Raw data (1-second granularity) → keep 7 days
Downsampled to 1-minute averages → keep 90 days
Downsampled to 1-hour averages  → keep 2 years

Design retention policies early: time-series data grows fast. Continuous queries or materialized views automate downsampling.

Microservices Data Architecture

Database per Service vs. Shared Database

Approach	Pros	Cons
Database per service	Independent deployment, technology freedom, fault isolation	Cross-service queries require APIs; distributed transactions are hard
Shared database	Easy joins, familiar tooling, simple transactions	Tight coupling, schema changes require coordination, single point of failure

Recommendation: Default to database-per-service for microservices. Use the Saga pattern or event-driven architecture for cross-service consistency. Reserve shared databases for small teams or closely related services where the coordination cost of separation outweighs the coupling cost.

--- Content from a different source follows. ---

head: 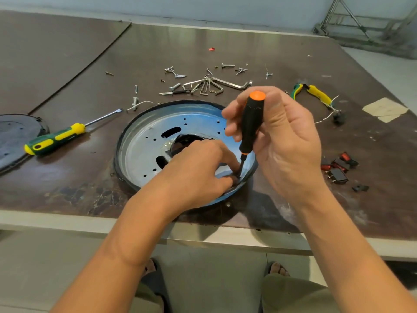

Schema Migration Strategies

Forward-Only Migrations

Every migration moves the schema forward. Rollback is achieved by deploying a new forward migration that reverses the change. Simplest approach; works well for most teams.

Expand-Contract (Parallel Change)

For zero-downtime deployments when changing column types, renaming fields, or splitting tables:

code

Phase 1 — EXPAND
  Add new column (keep old column)
  Deploy code that writes to BOTH columns
  Backfill new column from old column

Phase 2 — MIGRATE
  Deploy code that reads from new column
  Verify all consumers use new column

Phase 3 — CONTRACT
  Deploy code that stops writing to old column
  Drop old column

This pattern prevents breaking changes during rolling deployments where old and new code versions run simultaneously.

Canonical Reference

•Designing Data-Intensive Applications by Martin Kleppmann, Chapters 2-3 -- data models, query languages, storage engines, and the trade-offs between relational, document, and graph models.

Best Practices

•Model around access patterns, not just entity relationships. The best schema depends on how you query, not just what you store.
•Start normalized (3NF) for relational databases; denormalize only when you have measured evidence of read-path bottlenecks.
•In document databases, embed what you read together and reference what you update independently.
•For DynamoDB and Cassandra, know your access patterns before designing the table schema -- retrofitting is painful.
•Use expand-contract migrations for any schema change in a system that requires zero-downtime deployments.
•Time-series data needs retention policies from day one. Without them, storage costs grow unbounded.
•In microservices, prefer database-per-service for independence, and accept the complexity of cross-service data coordination.